"""
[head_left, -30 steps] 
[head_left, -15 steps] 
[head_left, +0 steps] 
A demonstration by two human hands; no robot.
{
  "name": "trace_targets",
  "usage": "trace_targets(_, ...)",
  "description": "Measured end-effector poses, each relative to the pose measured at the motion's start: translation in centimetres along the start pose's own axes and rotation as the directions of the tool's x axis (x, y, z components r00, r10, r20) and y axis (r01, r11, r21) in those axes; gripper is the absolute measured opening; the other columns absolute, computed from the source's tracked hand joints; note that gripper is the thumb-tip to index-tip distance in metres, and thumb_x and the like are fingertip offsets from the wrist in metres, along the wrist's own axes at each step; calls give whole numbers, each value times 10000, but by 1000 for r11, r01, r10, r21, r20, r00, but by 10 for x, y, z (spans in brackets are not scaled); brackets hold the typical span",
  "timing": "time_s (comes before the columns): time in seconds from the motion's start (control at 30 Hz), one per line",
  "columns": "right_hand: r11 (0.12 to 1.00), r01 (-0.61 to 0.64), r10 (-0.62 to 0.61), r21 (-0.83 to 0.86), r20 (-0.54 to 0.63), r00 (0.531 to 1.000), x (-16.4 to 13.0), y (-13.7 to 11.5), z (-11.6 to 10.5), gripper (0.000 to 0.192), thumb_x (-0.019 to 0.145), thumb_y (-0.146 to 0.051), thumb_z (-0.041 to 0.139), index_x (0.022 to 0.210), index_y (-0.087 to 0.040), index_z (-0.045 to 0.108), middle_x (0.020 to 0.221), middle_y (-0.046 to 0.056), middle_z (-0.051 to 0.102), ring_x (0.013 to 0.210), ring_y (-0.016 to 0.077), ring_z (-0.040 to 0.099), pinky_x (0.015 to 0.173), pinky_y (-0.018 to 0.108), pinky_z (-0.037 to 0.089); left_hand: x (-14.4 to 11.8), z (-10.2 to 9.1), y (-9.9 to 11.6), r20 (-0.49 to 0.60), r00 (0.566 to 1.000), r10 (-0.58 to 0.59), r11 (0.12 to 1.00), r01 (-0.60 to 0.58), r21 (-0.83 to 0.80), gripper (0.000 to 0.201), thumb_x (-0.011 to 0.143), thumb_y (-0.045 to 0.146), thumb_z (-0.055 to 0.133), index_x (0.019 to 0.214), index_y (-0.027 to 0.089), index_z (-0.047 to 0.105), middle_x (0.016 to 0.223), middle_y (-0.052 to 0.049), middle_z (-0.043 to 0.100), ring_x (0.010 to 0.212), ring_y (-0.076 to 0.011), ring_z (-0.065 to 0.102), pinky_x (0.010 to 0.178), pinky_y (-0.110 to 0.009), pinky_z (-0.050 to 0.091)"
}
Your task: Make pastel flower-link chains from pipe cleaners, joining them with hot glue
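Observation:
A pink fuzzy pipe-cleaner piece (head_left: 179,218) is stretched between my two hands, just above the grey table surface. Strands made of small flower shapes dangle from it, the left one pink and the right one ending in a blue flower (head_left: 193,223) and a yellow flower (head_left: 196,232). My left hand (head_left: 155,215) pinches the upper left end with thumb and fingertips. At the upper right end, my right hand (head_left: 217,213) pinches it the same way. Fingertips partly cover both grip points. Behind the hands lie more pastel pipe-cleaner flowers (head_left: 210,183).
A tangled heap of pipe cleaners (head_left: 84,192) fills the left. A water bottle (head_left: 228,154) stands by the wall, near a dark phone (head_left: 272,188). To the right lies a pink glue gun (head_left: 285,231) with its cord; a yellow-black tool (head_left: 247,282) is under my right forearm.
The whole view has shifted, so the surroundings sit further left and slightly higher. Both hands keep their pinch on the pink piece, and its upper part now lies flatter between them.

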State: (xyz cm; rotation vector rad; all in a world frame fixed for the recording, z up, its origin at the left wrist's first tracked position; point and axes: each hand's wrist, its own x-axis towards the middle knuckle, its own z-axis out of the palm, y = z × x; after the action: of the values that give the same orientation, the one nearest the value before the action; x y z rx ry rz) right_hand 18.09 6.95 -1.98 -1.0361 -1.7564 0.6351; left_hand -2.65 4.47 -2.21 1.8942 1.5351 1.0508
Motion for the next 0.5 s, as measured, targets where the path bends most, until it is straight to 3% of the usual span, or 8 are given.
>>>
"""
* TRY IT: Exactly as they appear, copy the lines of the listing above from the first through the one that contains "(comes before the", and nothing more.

* WRITTEN SOLUTION:
[head_left, -30 steps] 
[head_left, -15 steps] 
[head_left, +0 steps] 
A demonstration by two human hands; no robot.
{
  "name": "trace_targets",
  "usage": "trace_targets(_, ...)",
  "description": "Measured end-effector poses, each relative to the pose measured at the motion's start: translation in centimetres along the start pose's own axes and rotation as the directions of the tool's x axis (x, y, z components r00, r10, r20) and y axis (r01, r11, r21) in those axes; gripper is the absolute measured opening; the other columns absolute, computed from the source's tracked hand joints; note that gripper is the thumb-tip to index-tip distance in metres, and thumb_x and the like are fingertip offsets from the wrist in metres, along the wrist's own axes at each step; calls give whole numbers, each value times 10000, but by 1000 for r11, r01, r10, r21, r20, r00, but by 10 for x, y, z (spans in brackets are not scaled); brackets hold the typical span",
  "timing": "time_s (comes before the columns): time in seconds from the motion's start (control at 30 Hz), one per line",

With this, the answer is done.